Juliette B., médecin généraliste.
Propos recueillis par Elisabeth Maurel-Arrighi
Se réveiller le matin avec mal à la tête, un casque sur la cervelle et savoir qu’il va y avoir tous ces patients à écouter, pour qui il faudra réfléchir, décider. Alors, c’est bien de pouvoir se faire une ordonnance sur un coin de table, prendre ce qu’il faut pour déscotcher les neurones. Une couche de café, de Doliprane®, d’ibuprofène, histoire de tenir la journée, et puis le soir un petit quelque chose pour dormir pour éponger le stress, les soucis des patients, sans compte les moments où la vie a pu être pleine de chagrins et d’inquiétude, et où il fallait que je ne me laisse pas submerger.

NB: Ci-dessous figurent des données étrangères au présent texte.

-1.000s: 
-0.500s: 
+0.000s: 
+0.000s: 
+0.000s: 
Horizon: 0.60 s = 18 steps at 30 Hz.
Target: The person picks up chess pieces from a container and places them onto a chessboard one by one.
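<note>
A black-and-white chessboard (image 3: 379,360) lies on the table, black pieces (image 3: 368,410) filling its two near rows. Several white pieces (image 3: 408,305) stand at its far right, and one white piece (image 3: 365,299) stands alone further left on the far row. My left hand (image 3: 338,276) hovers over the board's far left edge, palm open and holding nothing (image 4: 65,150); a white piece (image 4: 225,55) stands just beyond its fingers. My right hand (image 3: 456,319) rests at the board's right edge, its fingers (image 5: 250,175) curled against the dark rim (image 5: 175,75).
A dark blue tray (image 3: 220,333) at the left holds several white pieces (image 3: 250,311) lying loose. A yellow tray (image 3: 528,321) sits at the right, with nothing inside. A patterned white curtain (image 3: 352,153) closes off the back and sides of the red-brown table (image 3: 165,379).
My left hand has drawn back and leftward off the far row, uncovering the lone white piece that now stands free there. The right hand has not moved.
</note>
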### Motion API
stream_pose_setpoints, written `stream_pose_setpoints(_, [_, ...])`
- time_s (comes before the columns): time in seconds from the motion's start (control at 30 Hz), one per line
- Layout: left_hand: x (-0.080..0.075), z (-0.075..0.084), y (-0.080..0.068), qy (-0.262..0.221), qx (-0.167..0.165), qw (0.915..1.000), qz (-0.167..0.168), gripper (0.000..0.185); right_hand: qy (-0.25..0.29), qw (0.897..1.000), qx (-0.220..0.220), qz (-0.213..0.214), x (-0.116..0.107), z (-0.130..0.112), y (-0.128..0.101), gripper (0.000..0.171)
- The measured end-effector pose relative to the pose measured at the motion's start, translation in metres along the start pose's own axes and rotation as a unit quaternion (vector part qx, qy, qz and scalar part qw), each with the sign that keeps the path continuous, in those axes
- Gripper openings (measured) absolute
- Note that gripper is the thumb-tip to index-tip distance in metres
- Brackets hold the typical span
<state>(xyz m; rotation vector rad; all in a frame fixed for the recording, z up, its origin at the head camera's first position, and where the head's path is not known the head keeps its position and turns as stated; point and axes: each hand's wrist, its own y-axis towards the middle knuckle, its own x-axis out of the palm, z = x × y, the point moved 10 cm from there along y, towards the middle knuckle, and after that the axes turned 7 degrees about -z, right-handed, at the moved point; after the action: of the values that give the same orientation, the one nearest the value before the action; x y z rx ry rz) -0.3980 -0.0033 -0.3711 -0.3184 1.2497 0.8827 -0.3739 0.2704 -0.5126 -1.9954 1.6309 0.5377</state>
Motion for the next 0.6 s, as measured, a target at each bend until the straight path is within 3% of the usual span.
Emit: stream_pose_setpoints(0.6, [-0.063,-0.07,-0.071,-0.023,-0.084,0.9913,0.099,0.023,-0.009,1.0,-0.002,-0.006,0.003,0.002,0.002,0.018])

Voilà comment j’ai vécu souvent ma vie de généraliste, où le recours aux drogues m’a paru quasi indispensable pour assurer le minimum syndical, même si je sais que je mets haut la barre du minimum. Et là, je partage les questions de mes patients toxicomanes. Premier problème : où chercher sa dose. Mes ordonnances de Doliprane®, je peux les chercher à côté de mon cabinet, mais mes somnifères, cela ferait mauvais genre. Il faut que j’aille ailleurs, et donc que j’y pense avant que la boîte ne soit finie. Deuxième problème : celui des descentes. Pour peu qu’il y ait en plus un souci de douleurs, de sciatiques, ou de migraines trop fortes, et que j’ai besoin de codéine (ah, le confort de l’ancien Diantalvic®, voire du Propofan® avec un peu de caféine...), dès que ça va mieux et que j’arrête, je me retrouve quelques jours plus fatiguée, moins en forme, tristoune, « en manque de codéine ». L’art du sevrage est difficile, savoir que je dormirai moins bien, qu’il faudra que je puisse faire la sieste, donc attendre les vacances, de vraies vacances sans mille choses en retard à faire, ni personne à m’occuper.
Je trouve que mon vécu de toxicomane qui a beaucoup recours aux drogues me rend modeste à l’écoute de mes patients qui, eux, consomment ces molécules-là et d’autres plus lourdes.
En y réfléchissant, il me semble qu’il y a, plus que de la modestie, de l’admiration pour la résilience de beaucoup de ces patients que je vois régulièrement pour leur substitution de méthadone ou de Subutex®, même avec leurs rechutes occasionnelles. Je suis touchée par ces patients qui, malgré les épreuves traversées, ont envie d’être « bien ». Je ne parle pas de ceux qui arrivent avec des coquards, qui se fracassent la tête à coups d’alcool, de shots, de cachetons. Mais de ceux qui ont les yeux pétillants, avec qui je peux partager ce vécu heureux du décalage, de la subversion au travers d’une plaisanterie, d’une anecdote racontée, d’un film évoqué. Où le partage ne se fait pas que dans l’empathie devant la souffrance, mais aussi dans le droit au plaisir. Un jour, alors que je prescrivais du Léxomil® non substituable, car fondant mieux dans la bouche et faisant effet plus vite, un patient qui souvent me parle des dernières molécules apparues sur le marché de la drogue m’a dit : « Vous savez ce qui est bon. » Je crois qu’au-delà de cette remarque sur mon savoir et sur une éventuelle connivence, ce mot de « bon » évoquait à la fois quelque chose du côté du lien dans mon attention à lui, et du côté de la sécurité du corps où le bien-être est reconnu légitime.